Snap-on-Veneers sind herausnehmbare Zahnverblendungen oder Veneers zum Aufstecken, die einfach über die natürlichen Zähne gesetzt werden. Sie eignen sich als kurzfristige ästhetische Lösung, beispielsweise für Events oder Fotos. Sie ersetzen jedoch keine dauerhafte Zahnbehandlung.
Gibt es Veneers ohne Schleifen?
Ja. Besonders Non-Prep-Veneers oder Flowable Veneers können häufig ohne Beschleifen der Zähne angebracht werden. Das hängt jedoch vom individuellen Zustand der Zähne ab.

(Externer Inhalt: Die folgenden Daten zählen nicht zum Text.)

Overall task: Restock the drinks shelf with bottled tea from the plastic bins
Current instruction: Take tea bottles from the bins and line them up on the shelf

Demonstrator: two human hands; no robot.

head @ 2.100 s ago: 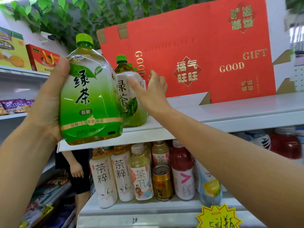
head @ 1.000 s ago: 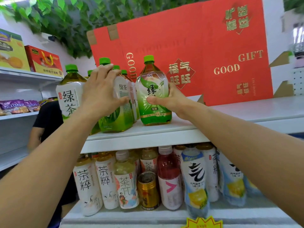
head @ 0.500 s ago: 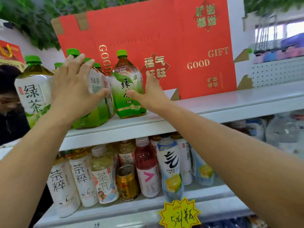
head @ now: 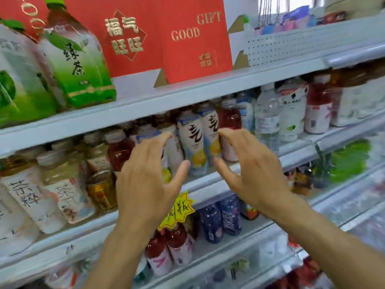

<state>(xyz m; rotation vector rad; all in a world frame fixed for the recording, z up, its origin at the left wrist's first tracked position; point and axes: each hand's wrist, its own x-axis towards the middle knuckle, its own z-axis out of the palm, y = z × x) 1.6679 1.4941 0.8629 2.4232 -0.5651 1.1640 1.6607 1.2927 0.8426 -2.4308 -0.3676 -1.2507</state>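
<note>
Large green tea bottles (head: 79,65) with green labels stand on the top white shelf (head: 187,94) at the upper left. My left hand (head: 148,180) and my right hand (head: 248,170) hover in front of the middle shelf, fingers spread and relaxed, holding nothing. Between them stand two slim white bottles with yellow fruit labels (head: 198,140). Neither hand touches a bottle. No plastic bin is in view.
Red gift boxes (head: 166,38) stand behind the green tea. The middle shelf carries white tea bottles (head: 31,197), a gold can (head: 102,190), red drinks and water bottles (head: 266,117). A yellow price tag (head: 179,209) hangs on its edge. Dark blue bottles (head: 220,220) fill the shelf below.
Both hands have let go of the green tea bottles on the top shelf and dropped to the middle shelf. The view has swung down and to the right.
</note>
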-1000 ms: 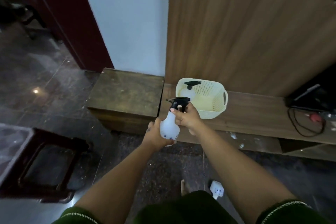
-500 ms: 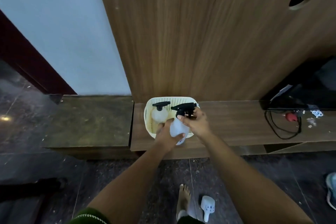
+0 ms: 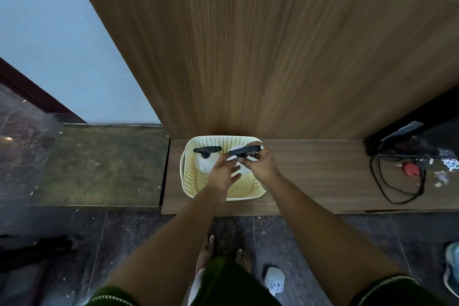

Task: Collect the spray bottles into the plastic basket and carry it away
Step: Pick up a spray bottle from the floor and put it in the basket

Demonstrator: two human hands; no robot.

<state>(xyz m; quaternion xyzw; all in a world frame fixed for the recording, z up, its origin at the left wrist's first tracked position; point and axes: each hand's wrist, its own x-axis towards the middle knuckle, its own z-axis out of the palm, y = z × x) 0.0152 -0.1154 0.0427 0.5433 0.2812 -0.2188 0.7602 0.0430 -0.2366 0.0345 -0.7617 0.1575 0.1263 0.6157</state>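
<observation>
Right hand (image 3: 260, 166) grips spray bottle (image 3: 244, 151); left hand (image 3: 222, 175) open

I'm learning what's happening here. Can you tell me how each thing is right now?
basket: on the wooden shelf, open top.
first spray bottle: upright inside basket.
second spray bottle: over basket, gripped by right hand.
left hand: open, fingers spread.
black cable: lying loose on shelf.
</observation>
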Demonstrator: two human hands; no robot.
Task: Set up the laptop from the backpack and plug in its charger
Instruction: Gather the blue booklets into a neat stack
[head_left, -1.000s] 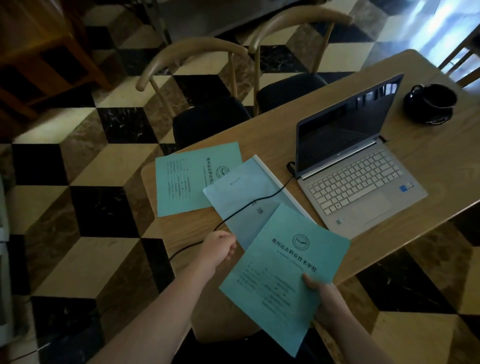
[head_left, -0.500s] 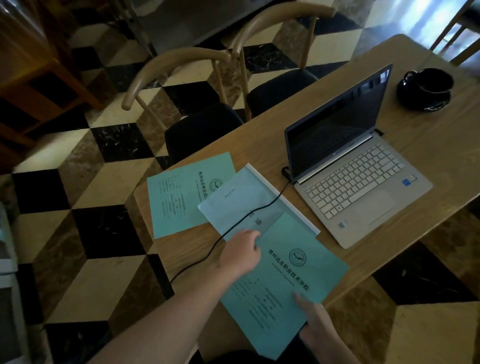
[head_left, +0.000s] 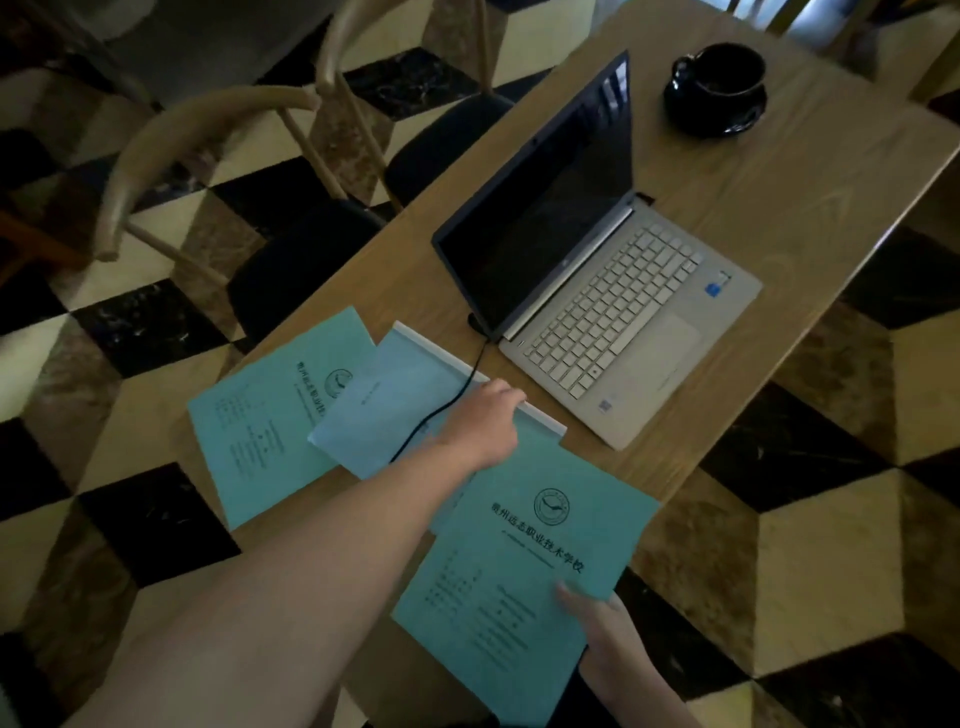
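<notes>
The silver laptop (head_left: 628, 306) stands open with a dark screen on the wooden table (head_left: 810, 171). Its black charger cable (head_left: 467, 379) leaves the laptop's left side, crosses a pale blue folder (head_left: 384, 410) and disappears under my left forearm. My left hand (head_left: 485, 426) lies over that folder, fingertips at its white spine; whether the fingers grip anything is hidden. My right hand (head_left: 597, 618) pinches the near edge of a teal booklet (head_left: 524, 566), thumb on top. No backpack is in view.
A second teal booklet (head_left: 260, 421) lies at the table's left end, partly under the folder. A black cup on a saucer (head_left: 719, 85) stands behind the laptop. Two wooden chairs (head_left: 218, 171) stand at the table's far side on the checkered floor.
My left hand has moved forward from the table's near edge onto the pale blue folder, up to its white spine. The right hand keeps holding the teal booklet. The view has shifted closer.
</notes>
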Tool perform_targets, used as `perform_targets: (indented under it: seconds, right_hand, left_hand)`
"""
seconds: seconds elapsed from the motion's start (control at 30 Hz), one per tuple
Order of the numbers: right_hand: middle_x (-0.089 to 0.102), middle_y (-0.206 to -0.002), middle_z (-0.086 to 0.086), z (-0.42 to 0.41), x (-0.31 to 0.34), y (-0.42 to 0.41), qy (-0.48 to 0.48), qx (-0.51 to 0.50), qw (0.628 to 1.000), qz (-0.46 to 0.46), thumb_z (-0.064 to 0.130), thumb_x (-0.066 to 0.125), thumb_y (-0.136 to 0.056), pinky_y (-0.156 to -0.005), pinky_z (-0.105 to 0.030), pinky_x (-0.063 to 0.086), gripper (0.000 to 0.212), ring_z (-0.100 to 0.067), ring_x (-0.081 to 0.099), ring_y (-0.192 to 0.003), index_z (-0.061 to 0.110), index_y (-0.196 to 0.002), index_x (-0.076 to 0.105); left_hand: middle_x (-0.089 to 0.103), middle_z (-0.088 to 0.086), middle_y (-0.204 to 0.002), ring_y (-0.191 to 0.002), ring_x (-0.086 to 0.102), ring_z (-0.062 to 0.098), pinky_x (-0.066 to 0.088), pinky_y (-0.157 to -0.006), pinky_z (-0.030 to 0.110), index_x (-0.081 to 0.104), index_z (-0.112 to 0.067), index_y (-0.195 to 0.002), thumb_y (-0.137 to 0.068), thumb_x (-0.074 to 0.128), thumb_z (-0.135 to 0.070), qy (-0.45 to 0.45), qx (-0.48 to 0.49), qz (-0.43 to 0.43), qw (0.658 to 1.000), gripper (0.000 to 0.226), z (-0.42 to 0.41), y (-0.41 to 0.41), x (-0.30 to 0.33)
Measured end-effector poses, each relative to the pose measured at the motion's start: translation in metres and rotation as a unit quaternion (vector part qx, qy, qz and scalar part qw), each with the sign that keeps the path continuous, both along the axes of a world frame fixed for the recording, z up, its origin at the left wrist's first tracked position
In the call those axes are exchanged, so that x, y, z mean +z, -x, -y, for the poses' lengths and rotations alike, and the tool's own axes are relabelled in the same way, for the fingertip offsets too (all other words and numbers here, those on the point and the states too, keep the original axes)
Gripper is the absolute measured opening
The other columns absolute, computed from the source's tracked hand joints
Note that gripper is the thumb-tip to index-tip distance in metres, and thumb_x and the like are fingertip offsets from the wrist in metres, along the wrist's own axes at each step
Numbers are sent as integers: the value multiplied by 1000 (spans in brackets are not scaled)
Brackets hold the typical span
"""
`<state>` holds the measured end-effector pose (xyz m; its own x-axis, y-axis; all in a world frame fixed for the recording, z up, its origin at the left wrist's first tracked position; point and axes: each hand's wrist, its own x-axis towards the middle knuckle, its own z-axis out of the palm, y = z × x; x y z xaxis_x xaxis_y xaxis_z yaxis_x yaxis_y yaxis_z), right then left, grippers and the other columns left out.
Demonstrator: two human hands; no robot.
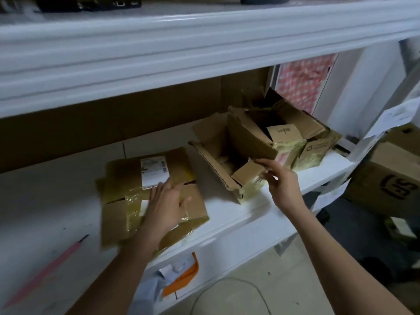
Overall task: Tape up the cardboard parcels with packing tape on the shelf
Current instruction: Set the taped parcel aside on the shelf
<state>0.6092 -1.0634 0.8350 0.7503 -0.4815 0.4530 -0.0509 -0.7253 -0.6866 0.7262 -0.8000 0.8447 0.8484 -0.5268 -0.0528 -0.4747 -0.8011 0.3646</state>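
While your left hand (164, 204) lies flat, fingers spread and straight, on the flat parcel (150, 194) at the front of the white shelf (229, 226), your right hand (278, 180) reaches to the open box (227, 164) just beside it, fingers loosely bent at the near flap; whether they pinch the flap or only touch it cannot be told from this blurred view.

The flat parcel looks the furthest along. Its flaps are down, glossy yellowish tape crosses its top and front edge, and a white shipping label (153, 171) sits on its far half. You would judge that one sealed, or nearly so.

The open box is not yet done. Its flaps stand up and out, its inside shows, and only old-looking tape clings to its near corner. Behind and to the right of it, a crumpled box (268, 133) sits with its top gaping, against another box bearing a recycling mark (318, 148), itself wrapped in yellowish tape. At least two parcels, by this reading, remain to be closed and taped.

No roll of packing tape or dispenser is visible, and neither hand holds one. A pink pen-like stick (45, 269) lies on the shelf well to the left. More cardboard boxes (386, 178) stand off the shelf at right.
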Motion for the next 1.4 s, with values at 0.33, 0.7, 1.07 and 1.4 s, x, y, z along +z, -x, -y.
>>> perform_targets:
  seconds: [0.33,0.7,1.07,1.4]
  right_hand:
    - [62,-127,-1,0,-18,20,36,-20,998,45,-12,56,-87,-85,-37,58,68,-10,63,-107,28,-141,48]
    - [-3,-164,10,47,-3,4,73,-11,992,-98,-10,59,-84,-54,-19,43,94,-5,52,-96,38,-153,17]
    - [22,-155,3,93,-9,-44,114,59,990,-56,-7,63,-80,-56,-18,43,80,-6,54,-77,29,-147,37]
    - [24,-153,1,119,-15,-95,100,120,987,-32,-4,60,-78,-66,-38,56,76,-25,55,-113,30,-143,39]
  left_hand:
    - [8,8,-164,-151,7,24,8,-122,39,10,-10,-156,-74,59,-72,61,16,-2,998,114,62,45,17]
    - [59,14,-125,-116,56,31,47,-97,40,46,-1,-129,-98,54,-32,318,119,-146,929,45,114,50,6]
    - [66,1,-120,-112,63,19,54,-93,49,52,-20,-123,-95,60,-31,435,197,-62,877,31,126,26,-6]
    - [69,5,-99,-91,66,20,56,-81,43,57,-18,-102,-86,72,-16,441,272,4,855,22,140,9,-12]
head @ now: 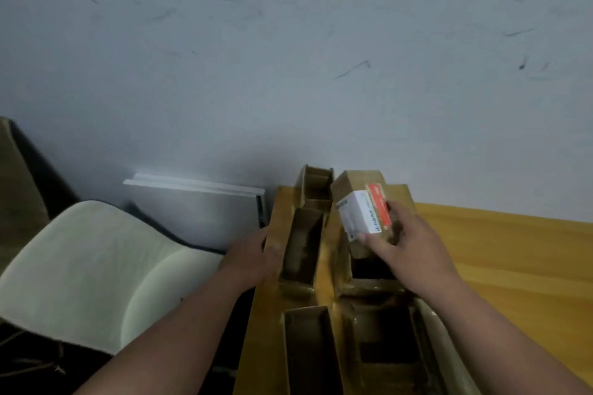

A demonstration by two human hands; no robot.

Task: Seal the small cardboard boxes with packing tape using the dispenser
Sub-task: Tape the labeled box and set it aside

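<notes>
Across the upper half: grey wall (288, 42), scuffed with dark marks. Below it to the right: yellow wooden table (513, 250), serving as the packing surface. To the left: cream chair (96, 266), pushed just beside the table's edge, and behind it a white panel (199, 205) leaning on the wall.

Along the table's left end: a cluster of small cardboard boxes, all unsealed, packed close together, probably queued for taping.
- Near open box (308, 349) and its wider neighbour (385, 346), closest to the camera, side by side.
- Middle open box (301, 247), at the table's left edge.
- Far open box (316, 186), close to the wall.
- Open carton (369, 279) directly under the raised one.

Above that carton: labelled box (362, 208), tilted, off the table, carrying a white label and a red one. Looks lifted either into or out of the carton below; cannot tell which.

Right hand (407, 240): grips the labelled box, thumb on the label face, fingers wrapped round the far side, so the box can be turned or placed one-handed.

Left hand (253, 253): rests against the outer wall of the middle open box, likely bracing it against sliding off the edge; too blurred to tell whether the fingers curl round the wall or only press on it.

No tape dispenser in view; sealing not yet begun on any box seen.
</notes>
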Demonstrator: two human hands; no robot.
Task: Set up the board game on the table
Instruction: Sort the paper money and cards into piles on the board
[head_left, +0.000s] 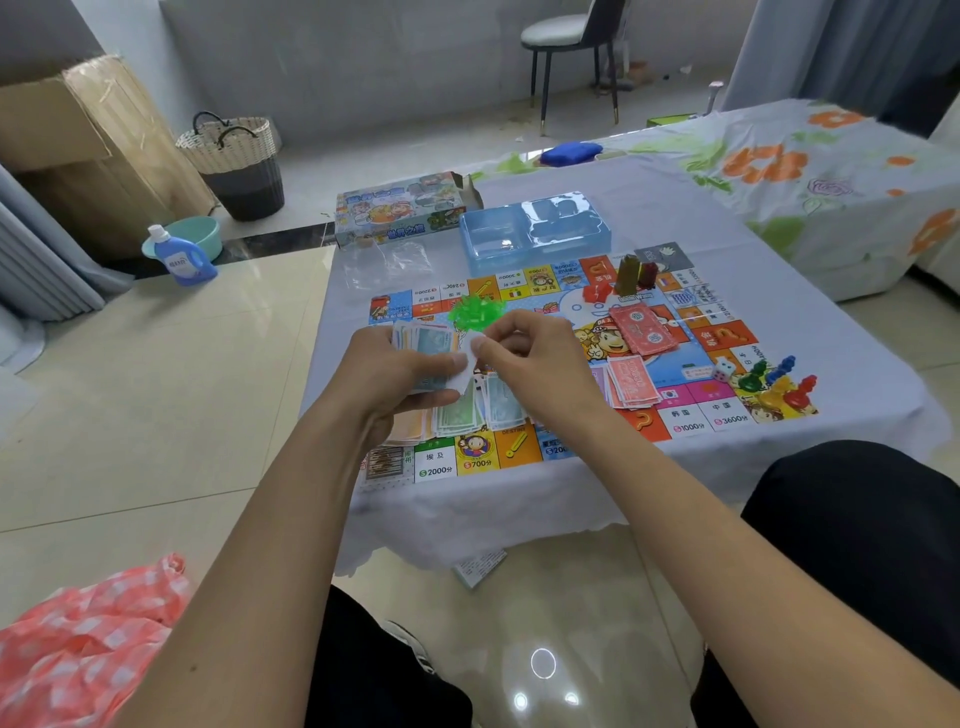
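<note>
Hands meet over the board (545, 332), which lies flat and colourful on the table (779, 364). Left hand (384, 369) clamps a wad of notes (431, 343), and right hand (524, 353) pinches a white slip (467, 371) off it, probably sorting cash into the piles (467, 410) underneath. Pawns (774, 384) wait near the corner.

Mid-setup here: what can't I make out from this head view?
- Notes under the left hand and right hand: values hidden by the hands.
- White slip in their grip: face unreadable.
- Green pieces: blurred heap, uncountable.
- Dice: pips too small.
</note>
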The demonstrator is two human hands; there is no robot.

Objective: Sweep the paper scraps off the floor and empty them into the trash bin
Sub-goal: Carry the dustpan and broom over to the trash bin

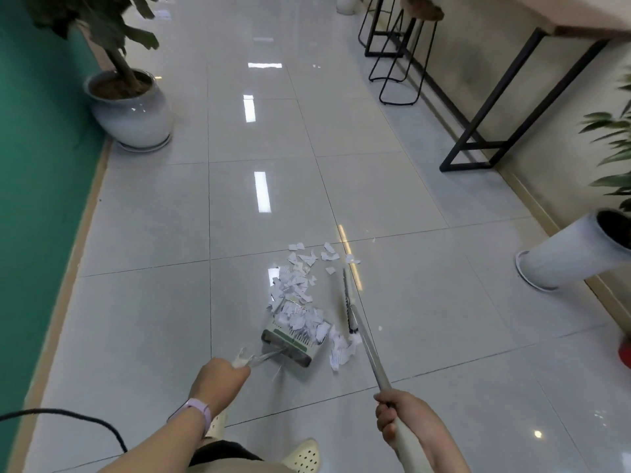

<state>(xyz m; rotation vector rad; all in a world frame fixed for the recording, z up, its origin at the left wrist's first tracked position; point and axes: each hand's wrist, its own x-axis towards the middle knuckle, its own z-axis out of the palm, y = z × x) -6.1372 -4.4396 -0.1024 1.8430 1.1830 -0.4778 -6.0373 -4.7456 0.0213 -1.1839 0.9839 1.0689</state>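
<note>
White scraps [296,288]: heaped at pan's [293,331] 12 o'clock; sweep them toward you.
Left hand [218,378]: grips pan handle; steady it.
Right hand [397,419]: grips broom [350,307].

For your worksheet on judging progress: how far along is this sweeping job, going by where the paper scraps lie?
Done: some paper scraps already lie in the dustpan. In hand: the left hand grips the dustpan handle, the right hand grips the broom beside the pile. Left: loose scraps remain on the floor beyond and beside the pan; no trash bin is in view, so emptying is not yet done.
</note>
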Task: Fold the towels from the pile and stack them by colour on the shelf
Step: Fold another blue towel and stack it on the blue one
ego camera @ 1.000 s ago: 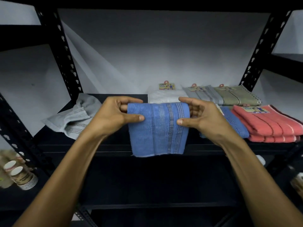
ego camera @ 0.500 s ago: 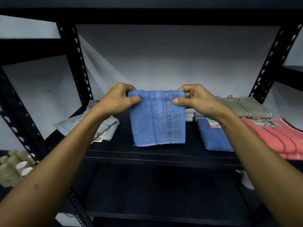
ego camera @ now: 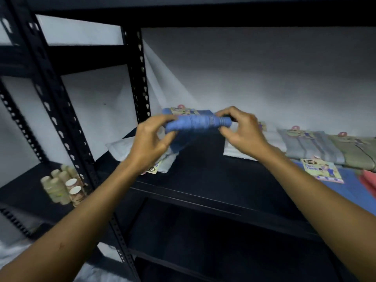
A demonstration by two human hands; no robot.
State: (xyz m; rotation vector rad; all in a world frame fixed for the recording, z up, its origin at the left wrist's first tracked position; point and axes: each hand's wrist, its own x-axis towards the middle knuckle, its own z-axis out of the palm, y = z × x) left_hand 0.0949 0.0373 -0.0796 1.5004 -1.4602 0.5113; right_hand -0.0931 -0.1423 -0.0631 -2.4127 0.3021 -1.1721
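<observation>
Above the shelf (ego camera: 213, 192), dead centre of the view, both hands hold the blue towel (ego camera: 195, 127) up in the air, clear of the board. Left hand (ego camera: 150, 143) grips the towel's nine o'clock end, fingers curled round the fabric; right hand (ego camera: 242, 135) pinches the three o'clock end, thumb under, fingers over. Held at both ends like that, the cloth stays taut, and my read is a fold is being doubled over before it goes down. Motion blur smears the towel, so the exact number of layers I cannot tell.

Now the shelf as the container. At nine o'clock from the hands, a loose pale pile (ego camera: 126, 147) lies crumpled: likely what is left to fold. At three o'clock, a white towel (ego camera: 236, 153) lies flat, then a grey one (ego camera: 309, 145), then an olive one (ego camera: 358, 153) beside it. At four o'clock sits a blue stack (ego camera: 345, 190) with a paper label on top, and a red one (ego camera: 368, 182) just at the frame edge. Colour sorted, so the blue stack looks the destination.

Over at eight o'clock, on the neighbouring rack, paper cups (ego camera: 63, 190) lie in sleeves.
</observation>
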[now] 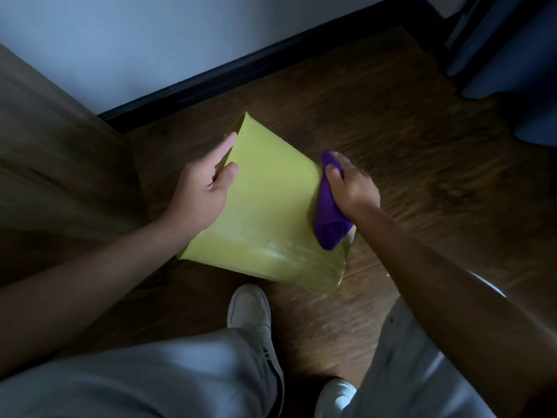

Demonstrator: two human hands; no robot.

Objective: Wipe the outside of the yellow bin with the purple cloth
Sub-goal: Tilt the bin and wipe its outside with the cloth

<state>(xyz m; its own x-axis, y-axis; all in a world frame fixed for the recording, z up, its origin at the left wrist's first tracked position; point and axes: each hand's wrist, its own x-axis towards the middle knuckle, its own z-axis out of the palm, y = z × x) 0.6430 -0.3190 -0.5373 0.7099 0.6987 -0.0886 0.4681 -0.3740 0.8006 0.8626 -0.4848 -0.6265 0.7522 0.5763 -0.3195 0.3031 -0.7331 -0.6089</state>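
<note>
The yellow bin (268,212) lies tipped on the wooden floor, its broad side facing up and its open rim pointing toward the far left. My left hand (205,188) grips that rim, fingers inside and thumb on the outer face. My right hand (352,188) is closed on the bunched purple cloth (330,218), which presses against the bin's right edge. A wet sheen shows on the bin's lower right corner near the cloth.
A wooden furniture panel (57,164) rises close on the left. A white wall with a dark baseboard (259,64) runs behind the bin. Dark blue curtain folds (512,55) hang at the upper right. My white shoes (250,315) and grey trousers are just below the bin.
</note>
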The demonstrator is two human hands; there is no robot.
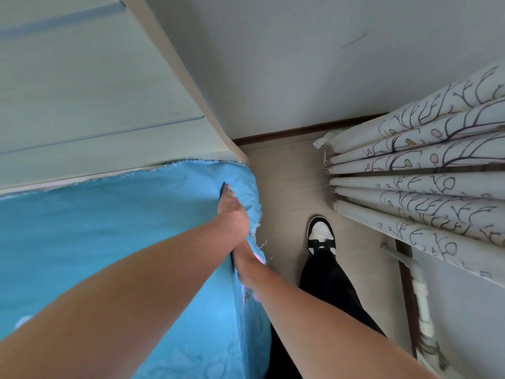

Gibt es auch Veneers aus Gold?
Ja, es gibt spezielle Gold-Veneers. Sie sind allerdings selten gefragt und werden meist aus ästhetischen Gründen auf besonderen Wunsch eingesetzt.
Welche Prominenten tragen Veneers?
Zahlreiche bekannte Persönlichkeiten setzen auf Veneers, um ein perfektes Lächeln zu erzielen. So gilt die Verschönerung der Zähne inzwischen fast als Standard in der Film- und Musikbranche. Oft lassen sich Vorher-Nachher-Bilder von Stars wie Miley Cyrus, Zac Efron oder Cardi B finden. Sie zeigen, wie stark Veneers das Erscheinungsbild verändern können.
Gibt es Veneers zum Selbermachen?
Online werden sogenannte DIY-Veneers angeboten, die einfach aufgesteckt werden. Diese Produkte sind jedoch rein kosmetisch und nicht mit professionellen Veneers vergleichbar.